Figure 1. Illustration of the predominant loss mechanisms (labeled 1–5) in a luminescent solar concentrator (LSC). These mechanisms can reduce the light-harvesting efficiency of the device, regardless of the configuration. 1: Surface reflectivity losses. 2: Escape cone losses. 3: Transmission losses. 4: Reabsorption leading to non-radiative decay. 5: Re-emission to an escape cone. Scattering losses caused by imperfections in the polymer waveguide or large aggregates can exacerbate both the reabsorption and the escape cone losses. PV: Photovoltaic.

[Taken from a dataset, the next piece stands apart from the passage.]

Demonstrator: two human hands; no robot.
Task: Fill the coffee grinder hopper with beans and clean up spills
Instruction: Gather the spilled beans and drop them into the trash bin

In our recent work, we have started to examine chromophores that have negligible fluorescence intensity when they are in solution, but that become highly emissive in polymer matrices such as poly(methyl methacrylate)—PMMA—or in the form of a pristine thin film. This photophysical property distinguishes the chromophores from other, traditional, organic LSC dyes (see Figure 2) and has become widely known as aggregation-induced emission (AIE).² We have applied these chromophores in LSCs and demonstrated performance levels that are competitive with inorganic nanoparticles (see Figure 2).³

Figure 2. Aggregation-induced emission (AIE) chromophores. (a) Photograph of the emission of different AIE materials in poly(methyl methacrylate). (b) Longitudinal crystals of a chromophore that exhibits self-waveguiding behavior under UV illumination. Bright spots are the tips of the crystals. (c) Molecular structure representation of an AIE chromophore, derived from single-crystal x-ray crystallography data.

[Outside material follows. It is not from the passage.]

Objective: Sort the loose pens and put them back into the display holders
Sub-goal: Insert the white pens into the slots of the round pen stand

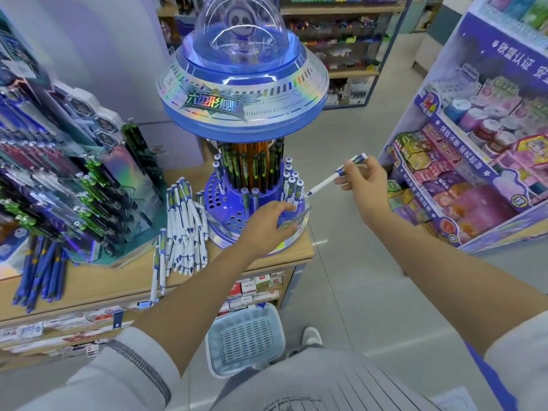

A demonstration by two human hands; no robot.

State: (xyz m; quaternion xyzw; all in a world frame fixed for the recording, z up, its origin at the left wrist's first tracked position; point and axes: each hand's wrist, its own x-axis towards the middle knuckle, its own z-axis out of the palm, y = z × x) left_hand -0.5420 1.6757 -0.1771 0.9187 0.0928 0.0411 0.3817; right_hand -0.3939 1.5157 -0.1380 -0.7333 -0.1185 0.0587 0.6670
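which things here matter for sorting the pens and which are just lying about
For the job: held pen, right hand, left hand gripping pen stand, white pens, blue pens.
Lying about: basket, boxes.

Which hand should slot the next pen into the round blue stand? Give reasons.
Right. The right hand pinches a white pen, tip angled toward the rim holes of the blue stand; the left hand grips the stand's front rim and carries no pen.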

The photophysical properties of AIE chromophores mean that they can be used in very high concentration (i.e., more than 100mM in PMMA). We investigated this characteristic in transparent organic LSCs, with the use of gem-pyrene ethenes (the structures shown in Figure 3).⁴ At very high concentration of the AIE chromophores, we obtain a large Stokes shift for gem-pyrene ethenes, as well as a high fluorescence quantum yield. Furthermore, transparent LSC devices in which we use the gem-pyrene ethenes exhibit an efficiency that is comparable to a state-of-the-art phosphor-based LSC (with the former having significantly better stability in air).⁴

Figure 3. (a) Molecular structure illustration of two gem-pyrene ethenes, derived from single-crystal x-ray crystallography data. (b) Photograph of a fully transparent LSC device in which gem-pyrene ethenes are used as downshifting chromophores.

Since the luminescence quantum yield of AIE chromophores is high—even at high concentrations—efficient energy migration (‘Förster transfer’) among similar chromophores can be observed. We have demonstrated that excitation energy transfer—from AIE donors to a low-concentration highly fluorescent acceptor (see Figure 4)—can cause a reduction of reabsorption, without sacrificing light harvesting in LSCs (in contrast to single dyes).⁵ The spectral separation between the absorption of the donor and the emission from the acceptor is a key factor in minimizing the reabsorption via this energy transfer strategy.

Figure 4. (a) Schematic illustration of the energy migration and energy transfer processes in LSCs that contain AIE molecules. (b) Photograph of an LSC device fabricated on a standard glass microscope slide, in which an AIE donor is used with a highly fluorescent dye acceptor. The photograph was taken on a cloudy day in Melbourne, Australia. Light emission from the edges of the device is clearly visible.

In summary, we have demonstrated that aggregation-induced emission chromophores are potentially useful for application in luminescent solar concentrators. The emergent photophysics from AIE chromophores can be used to simultaneously solve both the reabsorption and concentration quenching issues that are associated with current LSC devices (in which organic dyes are used). In further work that we are currently undertaking, we are extending the concepts presented here to increase the efficiencies of LSCs.

This work was supported by the Australian Renewable Energy Agency, which funds the project grants within the Australian Centre for Advanced Photovoltaics. Responsibility for the views, information, or advice herein is not accepted by the Australian Government.